PROBLEM REQUIREMENTS: After finding the line with "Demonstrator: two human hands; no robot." in the data below, set down exactly each line through the one with "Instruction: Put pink", inclusive, and stop there.

───── EXERCISE INPUTS ─────

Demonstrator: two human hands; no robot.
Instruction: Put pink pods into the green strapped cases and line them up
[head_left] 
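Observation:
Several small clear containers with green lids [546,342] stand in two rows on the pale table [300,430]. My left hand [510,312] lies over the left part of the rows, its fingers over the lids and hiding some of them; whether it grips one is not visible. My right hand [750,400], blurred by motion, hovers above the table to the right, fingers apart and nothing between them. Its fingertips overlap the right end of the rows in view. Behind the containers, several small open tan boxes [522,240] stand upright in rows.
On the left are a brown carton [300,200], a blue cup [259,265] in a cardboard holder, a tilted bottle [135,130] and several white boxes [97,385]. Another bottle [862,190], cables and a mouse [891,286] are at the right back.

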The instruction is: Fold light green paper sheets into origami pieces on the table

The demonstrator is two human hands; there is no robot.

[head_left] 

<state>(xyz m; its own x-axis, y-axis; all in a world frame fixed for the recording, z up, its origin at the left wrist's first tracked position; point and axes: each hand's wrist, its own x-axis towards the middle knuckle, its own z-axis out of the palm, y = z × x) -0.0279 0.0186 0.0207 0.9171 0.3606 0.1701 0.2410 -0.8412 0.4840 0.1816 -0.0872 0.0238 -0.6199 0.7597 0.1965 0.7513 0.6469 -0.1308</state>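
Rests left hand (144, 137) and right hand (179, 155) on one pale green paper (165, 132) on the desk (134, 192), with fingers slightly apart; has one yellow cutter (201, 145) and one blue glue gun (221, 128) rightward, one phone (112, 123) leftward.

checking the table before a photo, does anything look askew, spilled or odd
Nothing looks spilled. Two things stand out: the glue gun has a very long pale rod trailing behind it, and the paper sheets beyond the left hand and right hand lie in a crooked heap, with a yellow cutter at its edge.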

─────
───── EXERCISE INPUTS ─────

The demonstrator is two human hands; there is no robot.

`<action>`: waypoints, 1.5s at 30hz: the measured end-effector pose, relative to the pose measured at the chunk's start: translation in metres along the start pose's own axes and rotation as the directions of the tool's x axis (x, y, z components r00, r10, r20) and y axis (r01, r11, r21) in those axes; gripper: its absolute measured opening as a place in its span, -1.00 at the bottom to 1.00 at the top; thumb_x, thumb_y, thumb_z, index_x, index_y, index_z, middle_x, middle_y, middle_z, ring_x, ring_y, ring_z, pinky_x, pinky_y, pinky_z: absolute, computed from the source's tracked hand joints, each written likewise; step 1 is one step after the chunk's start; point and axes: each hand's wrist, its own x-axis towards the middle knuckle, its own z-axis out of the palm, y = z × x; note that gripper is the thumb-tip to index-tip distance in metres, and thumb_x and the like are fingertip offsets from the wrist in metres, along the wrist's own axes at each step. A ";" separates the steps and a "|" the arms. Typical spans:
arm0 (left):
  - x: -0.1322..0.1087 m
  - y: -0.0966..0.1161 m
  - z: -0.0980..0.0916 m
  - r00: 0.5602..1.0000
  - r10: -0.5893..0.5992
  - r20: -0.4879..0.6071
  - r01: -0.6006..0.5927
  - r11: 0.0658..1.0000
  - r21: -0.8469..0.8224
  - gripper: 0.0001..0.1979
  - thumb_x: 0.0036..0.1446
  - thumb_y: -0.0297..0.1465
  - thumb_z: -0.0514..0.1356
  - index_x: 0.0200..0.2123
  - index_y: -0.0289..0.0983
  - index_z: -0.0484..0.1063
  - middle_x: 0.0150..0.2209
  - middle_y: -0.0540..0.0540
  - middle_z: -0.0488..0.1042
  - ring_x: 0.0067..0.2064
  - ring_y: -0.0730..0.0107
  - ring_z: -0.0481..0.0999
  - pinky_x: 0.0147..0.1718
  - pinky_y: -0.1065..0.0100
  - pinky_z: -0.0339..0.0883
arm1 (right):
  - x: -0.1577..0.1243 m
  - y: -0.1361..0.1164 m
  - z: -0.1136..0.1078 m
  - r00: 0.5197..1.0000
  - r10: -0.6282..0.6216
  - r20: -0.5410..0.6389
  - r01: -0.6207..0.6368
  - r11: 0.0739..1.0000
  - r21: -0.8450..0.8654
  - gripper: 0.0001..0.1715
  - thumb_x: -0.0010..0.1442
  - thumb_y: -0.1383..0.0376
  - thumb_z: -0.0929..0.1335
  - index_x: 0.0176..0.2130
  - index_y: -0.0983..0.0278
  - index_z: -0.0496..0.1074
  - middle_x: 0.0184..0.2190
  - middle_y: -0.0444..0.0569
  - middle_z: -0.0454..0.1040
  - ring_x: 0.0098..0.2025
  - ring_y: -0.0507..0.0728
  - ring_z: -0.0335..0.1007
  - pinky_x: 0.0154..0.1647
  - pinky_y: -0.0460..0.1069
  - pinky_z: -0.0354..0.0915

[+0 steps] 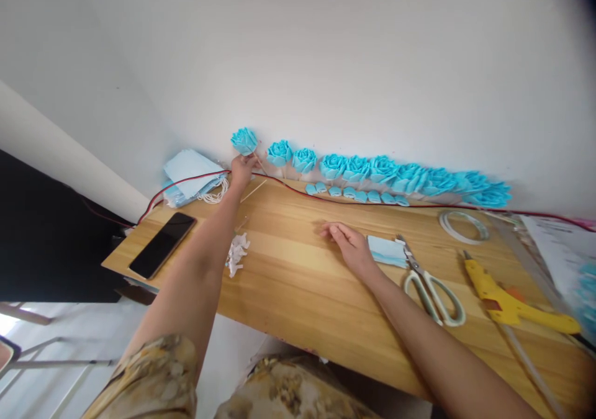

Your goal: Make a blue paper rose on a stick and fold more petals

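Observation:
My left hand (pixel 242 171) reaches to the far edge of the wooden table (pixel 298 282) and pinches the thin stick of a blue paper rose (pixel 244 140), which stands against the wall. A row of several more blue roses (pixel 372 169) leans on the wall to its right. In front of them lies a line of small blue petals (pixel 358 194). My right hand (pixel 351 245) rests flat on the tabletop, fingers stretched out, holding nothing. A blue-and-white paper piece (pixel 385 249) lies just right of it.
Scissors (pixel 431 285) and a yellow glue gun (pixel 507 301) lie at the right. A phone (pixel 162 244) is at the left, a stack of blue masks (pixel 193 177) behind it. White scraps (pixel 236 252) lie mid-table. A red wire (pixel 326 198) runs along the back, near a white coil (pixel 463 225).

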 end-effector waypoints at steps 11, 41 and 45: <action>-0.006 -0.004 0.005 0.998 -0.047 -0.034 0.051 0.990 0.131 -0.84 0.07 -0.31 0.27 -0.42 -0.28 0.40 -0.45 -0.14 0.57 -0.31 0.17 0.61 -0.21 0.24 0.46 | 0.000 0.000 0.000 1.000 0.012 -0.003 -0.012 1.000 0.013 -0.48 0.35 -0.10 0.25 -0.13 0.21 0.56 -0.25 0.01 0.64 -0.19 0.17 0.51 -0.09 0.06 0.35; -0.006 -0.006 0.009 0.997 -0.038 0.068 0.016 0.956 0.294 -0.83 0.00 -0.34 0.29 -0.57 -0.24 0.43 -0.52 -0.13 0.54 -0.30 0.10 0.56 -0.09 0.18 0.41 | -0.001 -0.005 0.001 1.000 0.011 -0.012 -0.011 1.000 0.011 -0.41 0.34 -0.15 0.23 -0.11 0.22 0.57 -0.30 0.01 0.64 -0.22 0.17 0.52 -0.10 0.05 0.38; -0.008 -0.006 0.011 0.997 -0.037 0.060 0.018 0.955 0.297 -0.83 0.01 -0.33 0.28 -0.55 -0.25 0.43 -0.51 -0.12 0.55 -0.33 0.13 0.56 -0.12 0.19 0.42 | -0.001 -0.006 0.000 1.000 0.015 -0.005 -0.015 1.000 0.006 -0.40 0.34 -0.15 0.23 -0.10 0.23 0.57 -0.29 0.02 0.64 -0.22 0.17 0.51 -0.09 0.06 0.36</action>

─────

WRITTEN ANSWER:
Demonstrator: two human hands; no robot.
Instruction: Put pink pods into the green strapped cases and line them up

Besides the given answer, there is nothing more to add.